Monday, December 20, 2010

"Who'll remember the buns, Podgy?"

Wow!  Dig that photo.  Could that be some new, hip, psychedelic folk rocker from England or Europe engaged in that post-Incredible String Band thing?  Ah, no...wait, oh god, it's a photo of yours truly found from the archives of oblivion.  41 years ago?  Oh, how the body aches, the conscience reels.  Has it been this far down the path?  Oh well, Happy Christmas folks.  And this coming from a pagan.  Well, sort of pagan.  More of a hip gnostic.  At least that's what I thought.  Dig the colour coordination of the photo.  That really was the true colour of my hair.  Note the matching hues of the ensemble: brown cord coat; gold turtleneck; flowing Siegfried locks; Michael Caine Ipcress File-style horn-rimmed glasses; and rust suede zippered high-heeled Beatle boots from Hardy Shoes.  Too cool, man.  Carnaby Street comes to Orange County.  At least in that photo, which I think was taken in Brea, I lived in Diamond Bar at that time having fled the cultural oasis of Fullerton.  But I digress. 
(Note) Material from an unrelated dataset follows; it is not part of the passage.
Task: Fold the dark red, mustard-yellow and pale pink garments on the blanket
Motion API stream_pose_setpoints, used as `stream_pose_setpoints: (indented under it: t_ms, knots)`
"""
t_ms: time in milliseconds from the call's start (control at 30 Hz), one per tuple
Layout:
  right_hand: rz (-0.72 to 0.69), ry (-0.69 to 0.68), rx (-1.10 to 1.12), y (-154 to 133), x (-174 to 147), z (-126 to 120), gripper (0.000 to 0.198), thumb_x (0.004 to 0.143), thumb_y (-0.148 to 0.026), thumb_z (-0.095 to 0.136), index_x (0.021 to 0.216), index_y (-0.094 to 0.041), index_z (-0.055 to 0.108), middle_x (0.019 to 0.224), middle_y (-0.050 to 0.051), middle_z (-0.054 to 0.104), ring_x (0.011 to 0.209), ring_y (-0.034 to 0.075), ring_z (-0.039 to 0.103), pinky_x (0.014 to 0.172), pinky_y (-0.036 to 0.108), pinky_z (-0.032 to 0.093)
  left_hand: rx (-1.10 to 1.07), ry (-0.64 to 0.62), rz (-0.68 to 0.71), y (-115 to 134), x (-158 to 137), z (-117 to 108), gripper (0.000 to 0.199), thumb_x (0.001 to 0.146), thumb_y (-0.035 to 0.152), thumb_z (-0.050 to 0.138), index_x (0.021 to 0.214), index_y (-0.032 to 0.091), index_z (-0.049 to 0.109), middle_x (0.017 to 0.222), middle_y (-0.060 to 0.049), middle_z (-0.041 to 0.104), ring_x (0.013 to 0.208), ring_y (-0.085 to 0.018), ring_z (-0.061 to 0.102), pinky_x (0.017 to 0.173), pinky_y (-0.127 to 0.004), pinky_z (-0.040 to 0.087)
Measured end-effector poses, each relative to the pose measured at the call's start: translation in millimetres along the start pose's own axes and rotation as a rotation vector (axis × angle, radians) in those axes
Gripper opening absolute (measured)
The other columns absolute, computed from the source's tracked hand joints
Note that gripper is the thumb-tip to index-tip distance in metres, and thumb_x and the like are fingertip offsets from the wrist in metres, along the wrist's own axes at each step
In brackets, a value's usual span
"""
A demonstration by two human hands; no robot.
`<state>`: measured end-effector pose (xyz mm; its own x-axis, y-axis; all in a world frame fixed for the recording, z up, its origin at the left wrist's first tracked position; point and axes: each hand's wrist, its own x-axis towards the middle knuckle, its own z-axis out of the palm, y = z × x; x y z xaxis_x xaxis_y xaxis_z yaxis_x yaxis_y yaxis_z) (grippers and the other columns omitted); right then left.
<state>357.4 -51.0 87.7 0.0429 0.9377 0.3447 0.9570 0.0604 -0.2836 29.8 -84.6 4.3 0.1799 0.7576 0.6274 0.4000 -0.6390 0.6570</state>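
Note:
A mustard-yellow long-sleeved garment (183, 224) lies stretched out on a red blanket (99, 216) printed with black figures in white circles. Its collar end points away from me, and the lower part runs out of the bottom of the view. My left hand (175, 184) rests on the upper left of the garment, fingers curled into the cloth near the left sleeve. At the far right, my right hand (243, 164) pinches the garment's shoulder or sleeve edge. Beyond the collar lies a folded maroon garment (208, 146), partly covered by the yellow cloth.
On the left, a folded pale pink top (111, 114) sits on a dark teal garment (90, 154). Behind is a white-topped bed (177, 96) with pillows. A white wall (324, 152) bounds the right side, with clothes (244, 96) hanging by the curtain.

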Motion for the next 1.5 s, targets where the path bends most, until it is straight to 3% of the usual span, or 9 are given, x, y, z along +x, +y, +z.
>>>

Back to Christmas.  Or Paganmas to us Nancy Druids.  But religion aside (because my fanaticism was never in this area), I've always enjoyed the rich humour that comes from this time of year.  Cynicism came early.  Does anyone remember Stan Freberg's A Green Christmas from his album, Stan Freberg And The Original Cast?  The Goon Show Christmas programs were always a hidden pleasure.  The Beatles carried on the tradition with their Christmas discs for fan club members.  Each year becoming more surreal.

Christmas shows on Space Pirate Radio were always fun.  How many people enjoyed each season listening to Chef Bruno's Christmas album?  Which one was your favourite?  "Chet's nuts roasting by an open fire.  Jack Frost's nipple in your ear..."  Or "Oh come Marianne Faithfull, riding in her Triumph.  Oh come Marianne Faithfull, oh come on me." Or maybe "Good King Senor Wences Saw."  Mayhaps these classic tunes were inspired by the early days of Pogo: "Deck us all with Boston Charlie.  Walla Walla, Wash an' Kalamazoo!"  To this day, I can't hear a Christmas song in a store without rewriting the lyrics in some demonic sort of way.  Recently, I've retooled Andy Williams doing "It's The Most Wonderful Time Of The Year."  Seriously, it comes on in Albertsons and I start singing:

It's the most horrible time of the year.
Family is dying and people are crying and living in fear...
It's the most horrible time of the year.
This can really change how a person looks at you in the produce section.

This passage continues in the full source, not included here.